Question 8: If you ask your closest male companion "have you ever thought of your safety before going out exercising", what is their response?
Yes - 7% | No - 93%
Sadly, for most women reading this, I anticipate that these results will come at no surprise to you and they are along the lines of what you were expecting. However, I had a few men come to me saying they were taken aback by the results and were not aware of what we go through each time we want to go out alone. As my conversation developed with them, I in return became surprised to learn that they had essentially none of these experiences. Not at all. And they had no idea that our experiences were as extensive and common as this.
Experiences shared by men
Not only were they appalled and angered at these results, but they were also sympathetic. Some have even gone away to ask more from their own female partners and try to be on the lookout for these experiences.
Interestingly, one male friend in particular went on to share some of his experiences with me. Where he, looking back, now believes he's experienced some women feeling uneasy when he has been running past them. He stepped onto a pavement in front of a young woman who appeared to be visibly scared by his sudden appearance. Another flinched and pulled back a fist before realising he was just a runner. He was astounded to think that he could be mistaken for an attacker or that we have to be on edge the whole time.
How do we change this situation?
Unfortunately, this is one of those big situation which isn't going to change overnight. But having these conversations in certainly a step in the right direction. However, if we could all collectively do one thing, what could that be?
Women's concerns when out running varies all the way from cat-calling to... the worse case scenario. We often encounter cat-calling when men are in big groups together or when in cars together. Egging each other on or showing off. Many men will dismiss this as thinking it's harmless, or even worse, a compliment. Additionally, they'll say that the 'worst-case-scenario' is just so rare that we shouldn't be this worried about it. However, it's the frequency of which we encounter even those smaller threats, like cat-calling, that remind us that we are always surrounded by threats and abusive situations. If we can start today with ending even the smallest of things, this will be an achievement.

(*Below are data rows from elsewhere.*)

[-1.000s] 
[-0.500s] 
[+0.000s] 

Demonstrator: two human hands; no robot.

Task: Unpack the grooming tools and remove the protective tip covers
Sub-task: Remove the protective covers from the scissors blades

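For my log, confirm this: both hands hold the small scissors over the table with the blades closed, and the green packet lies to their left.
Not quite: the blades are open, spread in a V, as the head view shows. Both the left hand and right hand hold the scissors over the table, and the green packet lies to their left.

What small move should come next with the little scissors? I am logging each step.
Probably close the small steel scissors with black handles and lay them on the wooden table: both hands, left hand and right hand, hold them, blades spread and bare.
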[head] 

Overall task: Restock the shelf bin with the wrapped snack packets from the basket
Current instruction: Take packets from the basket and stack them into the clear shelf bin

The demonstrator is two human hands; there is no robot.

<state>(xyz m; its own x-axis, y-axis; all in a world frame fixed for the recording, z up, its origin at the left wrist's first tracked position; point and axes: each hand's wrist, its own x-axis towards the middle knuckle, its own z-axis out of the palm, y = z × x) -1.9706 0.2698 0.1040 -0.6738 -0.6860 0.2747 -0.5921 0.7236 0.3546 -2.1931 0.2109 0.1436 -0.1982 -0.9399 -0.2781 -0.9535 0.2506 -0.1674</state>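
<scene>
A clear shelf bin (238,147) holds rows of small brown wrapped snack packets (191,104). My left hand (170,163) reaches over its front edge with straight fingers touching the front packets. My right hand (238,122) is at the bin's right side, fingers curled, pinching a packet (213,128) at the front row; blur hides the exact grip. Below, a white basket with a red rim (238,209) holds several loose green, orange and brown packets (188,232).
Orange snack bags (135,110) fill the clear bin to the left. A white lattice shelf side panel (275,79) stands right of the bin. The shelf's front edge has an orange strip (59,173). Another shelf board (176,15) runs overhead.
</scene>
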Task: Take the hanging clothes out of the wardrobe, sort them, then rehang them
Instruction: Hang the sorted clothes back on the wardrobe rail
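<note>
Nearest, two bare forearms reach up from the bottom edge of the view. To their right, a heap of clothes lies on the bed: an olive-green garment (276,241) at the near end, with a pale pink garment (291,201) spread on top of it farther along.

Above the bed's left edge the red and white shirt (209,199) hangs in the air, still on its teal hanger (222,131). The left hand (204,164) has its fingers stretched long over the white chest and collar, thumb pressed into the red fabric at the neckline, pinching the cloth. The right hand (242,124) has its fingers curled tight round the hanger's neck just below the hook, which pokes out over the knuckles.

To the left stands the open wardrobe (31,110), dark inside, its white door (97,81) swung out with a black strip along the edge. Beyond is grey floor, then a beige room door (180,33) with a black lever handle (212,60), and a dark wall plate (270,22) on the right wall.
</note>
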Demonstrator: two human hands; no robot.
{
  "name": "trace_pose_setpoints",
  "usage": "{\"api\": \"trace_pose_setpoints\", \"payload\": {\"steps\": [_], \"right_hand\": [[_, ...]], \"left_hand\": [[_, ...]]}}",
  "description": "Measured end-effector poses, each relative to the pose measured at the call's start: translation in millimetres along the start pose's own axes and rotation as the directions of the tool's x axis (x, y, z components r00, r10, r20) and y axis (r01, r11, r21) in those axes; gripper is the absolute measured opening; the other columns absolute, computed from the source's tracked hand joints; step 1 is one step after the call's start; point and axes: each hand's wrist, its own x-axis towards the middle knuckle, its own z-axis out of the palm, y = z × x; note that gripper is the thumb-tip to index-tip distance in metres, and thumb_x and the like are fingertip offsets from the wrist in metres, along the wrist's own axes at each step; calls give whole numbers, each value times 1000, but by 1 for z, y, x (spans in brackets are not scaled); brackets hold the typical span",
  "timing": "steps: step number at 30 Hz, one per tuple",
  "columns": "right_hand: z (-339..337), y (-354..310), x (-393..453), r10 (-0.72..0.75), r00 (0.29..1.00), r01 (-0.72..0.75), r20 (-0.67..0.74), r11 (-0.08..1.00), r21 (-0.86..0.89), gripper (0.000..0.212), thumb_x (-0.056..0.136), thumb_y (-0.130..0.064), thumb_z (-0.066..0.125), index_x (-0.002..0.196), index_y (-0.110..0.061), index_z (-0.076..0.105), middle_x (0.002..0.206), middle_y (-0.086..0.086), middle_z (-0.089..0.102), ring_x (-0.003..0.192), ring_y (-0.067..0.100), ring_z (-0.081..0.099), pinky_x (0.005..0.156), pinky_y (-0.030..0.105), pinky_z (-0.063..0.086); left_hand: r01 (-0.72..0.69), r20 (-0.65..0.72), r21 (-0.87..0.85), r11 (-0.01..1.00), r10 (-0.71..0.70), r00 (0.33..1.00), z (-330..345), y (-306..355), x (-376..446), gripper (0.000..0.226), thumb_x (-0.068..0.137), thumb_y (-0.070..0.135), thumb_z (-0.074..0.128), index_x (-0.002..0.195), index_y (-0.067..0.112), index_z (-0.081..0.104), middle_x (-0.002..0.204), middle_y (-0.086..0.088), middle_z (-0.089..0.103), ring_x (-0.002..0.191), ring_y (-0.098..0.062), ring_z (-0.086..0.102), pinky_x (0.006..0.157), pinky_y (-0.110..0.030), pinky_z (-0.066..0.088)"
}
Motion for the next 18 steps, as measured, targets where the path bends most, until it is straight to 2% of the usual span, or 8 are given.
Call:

Women have tried solving the problem themselves.
Carrying accessories as weapons.
Downloading all the apps.
Buying all the alarms.
Changing the way that we look.
Avoiding the night.
Crossing the road.
Keeping our head down.
Running in groups.
Asking you to stop.
This blog post won't reach a lot of men, I'm sure. So it certainly won't reach the subset of men who are the problem. This post will likely reach mostly women, who are likely to be with men who don't do this and who aren't the problem. As a consequence of this, I think we can reach the 'good' men.
So, my one request that I am asking today is that we ask of our 'good' men...
Dear good men, please confront your cat-calling friends, family and colleagues. This will be a start.